Você acorda com o seu mundo seguindo em sintonia e vai dormir com ele todo destruido, restando apenas fumaça e caos de um incêndio criminoso.

Horas mais tarde eu estava a enterrar meu professor, meu amigo, meu alicerce, meu carrasco, meu protetor, meu pai. Palavras já não há, não sei o devo descrever neste trecho, se as lágrimas silenciosas que caíam dos olhos da minha mãe, escorrendo por suas faces e indo de encontro com o seu jeans azul gasto; não sei se devo descrever meus irmãos chorando abraçados, tentando assim diminuir o tamanho de sua dor e indignação ou se o meu silencio resultante do embotamento de emoções que o choque me causou. Aqueles minutos olhando para o rosto frio e imóvel do meu pai foram os mais dolorosos e penantes de toda a minha vida. Depois daquele telefonema minha vida não seria mais a mesma, nunca mais.

Algum tempo depois a ferida continuou a aumentar, a dor continuou a sufocar, porém a intensidade e força destas ganharam proporções inatingíveis, meus olhos passaram a estar sempre turvos de lágrimas, eu não mais comia, eu não mais sorria, eu não mais vivia, eu não mais me importava, eu só pensava na dor, na ausência, na minha incapacidade de caminhar pela vida sem apoio e finalmente na temida e esperada morte.

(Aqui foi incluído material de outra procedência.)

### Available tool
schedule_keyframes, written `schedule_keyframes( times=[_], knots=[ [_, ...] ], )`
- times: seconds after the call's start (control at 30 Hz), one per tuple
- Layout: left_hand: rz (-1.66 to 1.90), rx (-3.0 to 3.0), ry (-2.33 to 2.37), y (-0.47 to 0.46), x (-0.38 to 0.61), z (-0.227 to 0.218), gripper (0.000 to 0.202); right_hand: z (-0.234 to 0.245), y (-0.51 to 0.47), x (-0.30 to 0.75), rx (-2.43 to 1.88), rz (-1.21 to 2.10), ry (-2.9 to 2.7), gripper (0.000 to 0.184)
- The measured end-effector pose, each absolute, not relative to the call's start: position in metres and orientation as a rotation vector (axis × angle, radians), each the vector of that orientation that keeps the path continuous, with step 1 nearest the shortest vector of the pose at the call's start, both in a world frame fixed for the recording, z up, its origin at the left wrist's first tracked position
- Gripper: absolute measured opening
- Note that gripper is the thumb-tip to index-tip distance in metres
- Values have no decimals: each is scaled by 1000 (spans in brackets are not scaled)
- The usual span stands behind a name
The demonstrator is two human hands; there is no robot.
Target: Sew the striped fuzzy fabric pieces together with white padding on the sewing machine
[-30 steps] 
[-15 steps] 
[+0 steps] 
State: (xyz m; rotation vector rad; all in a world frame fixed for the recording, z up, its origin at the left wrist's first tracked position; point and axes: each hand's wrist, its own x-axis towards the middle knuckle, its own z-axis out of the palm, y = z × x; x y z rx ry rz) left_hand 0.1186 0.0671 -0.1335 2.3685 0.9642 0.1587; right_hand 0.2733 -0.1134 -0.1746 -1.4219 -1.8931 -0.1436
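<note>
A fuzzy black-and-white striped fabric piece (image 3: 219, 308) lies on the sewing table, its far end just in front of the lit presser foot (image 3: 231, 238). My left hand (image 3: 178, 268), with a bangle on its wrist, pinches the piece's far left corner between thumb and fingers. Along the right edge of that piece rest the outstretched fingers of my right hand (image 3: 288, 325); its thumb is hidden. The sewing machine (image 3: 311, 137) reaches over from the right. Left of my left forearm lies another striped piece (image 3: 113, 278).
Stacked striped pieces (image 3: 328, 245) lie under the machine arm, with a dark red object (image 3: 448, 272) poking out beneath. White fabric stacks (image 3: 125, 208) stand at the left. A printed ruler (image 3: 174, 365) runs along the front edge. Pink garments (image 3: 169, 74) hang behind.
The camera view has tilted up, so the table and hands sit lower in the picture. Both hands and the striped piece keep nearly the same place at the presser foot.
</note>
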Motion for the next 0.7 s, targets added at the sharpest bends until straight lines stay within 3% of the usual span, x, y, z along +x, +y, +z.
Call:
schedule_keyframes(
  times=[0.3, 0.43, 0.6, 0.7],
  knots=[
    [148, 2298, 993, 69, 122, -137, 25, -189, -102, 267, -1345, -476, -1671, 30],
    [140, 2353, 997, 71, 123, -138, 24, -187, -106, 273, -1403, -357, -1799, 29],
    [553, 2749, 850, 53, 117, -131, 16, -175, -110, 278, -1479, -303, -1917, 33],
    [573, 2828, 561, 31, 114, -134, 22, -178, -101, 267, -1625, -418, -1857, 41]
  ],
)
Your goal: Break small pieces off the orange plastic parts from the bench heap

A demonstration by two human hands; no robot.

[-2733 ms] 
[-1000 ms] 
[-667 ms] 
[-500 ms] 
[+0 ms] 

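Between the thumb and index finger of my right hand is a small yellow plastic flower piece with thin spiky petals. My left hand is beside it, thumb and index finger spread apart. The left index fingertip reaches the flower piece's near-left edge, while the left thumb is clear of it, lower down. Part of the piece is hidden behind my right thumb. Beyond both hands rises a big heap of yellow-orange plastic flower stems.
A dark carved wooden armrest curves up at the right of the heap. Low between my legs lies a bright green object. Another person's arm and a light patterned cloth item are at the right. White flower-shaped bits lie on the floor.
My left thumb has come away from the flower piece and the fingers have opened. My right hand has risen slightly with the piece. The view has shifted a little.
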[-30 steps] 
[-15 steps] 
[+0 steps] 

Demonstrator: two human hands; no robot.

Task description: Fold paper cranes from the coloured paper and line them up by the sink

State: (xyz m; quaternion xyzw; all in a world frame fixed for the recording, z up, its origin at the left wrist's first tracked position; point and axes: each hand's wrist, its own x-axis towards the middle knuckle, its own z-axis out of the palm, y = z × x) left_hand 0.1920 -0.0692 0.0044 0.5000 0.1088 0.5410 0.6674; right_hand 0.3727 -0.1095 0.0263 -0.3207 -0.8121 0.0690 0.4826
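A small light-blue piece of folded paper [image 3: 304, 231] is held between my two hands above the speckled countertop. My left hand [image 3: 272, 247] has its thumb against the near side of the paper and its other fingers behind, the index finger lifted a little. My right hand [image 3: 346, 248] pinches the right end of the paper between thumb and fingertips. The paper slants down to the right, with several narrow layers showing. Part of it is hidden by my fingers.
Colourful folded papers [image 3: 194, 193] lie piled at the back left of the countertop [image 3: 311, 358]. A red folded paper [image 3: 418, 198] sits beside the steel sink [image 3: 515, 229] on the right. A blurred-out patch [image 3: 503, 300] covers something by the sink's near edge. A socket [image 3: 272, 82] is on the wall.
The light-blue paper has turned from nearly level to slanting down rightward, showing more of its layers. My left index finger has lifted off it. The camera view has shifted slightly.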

Um médico esperto diagnosticou depressão e então eu passei a tomar Fluoxetina, o vulgo Prozac, porém seu efeito benéfico demora a surgir, umas 6 semanas presumo eu, e como meu estado piorava eu juntei medicamentos diversos e decidi que de uma maneira ou de outra eu me encontraria uma vez mais com o meu pai.

Suicídio, é como termina uma certa parcela da população que sofre de depressão, não foi o meu caso, ainda não consegui decidir se fico feliz ou triste por isso, minha mãe me encontrou e eu fiquei internada por alguns dias até estar totalmente desintoxicada.

Os dias, meses, anos passaram e o buraco no meu peito não cicatrizou, não tentei mais o suicídio, tive momentos felizes, mas os tristes se sobressaem e meus olhos voltam a turvar e eu volto a soluçar, espero pela morte, mas não com tanta pressa, apenas espero e confio que algum dia, ela realmente vai me tomar como parte dela e ambas partiremos e ambas sumiremos no meio da turbidez de sua aparição.

E o corredor de meus pesadelos? Foi apenas o palco da pior notícia da minha vida, a morte de meu progenitor.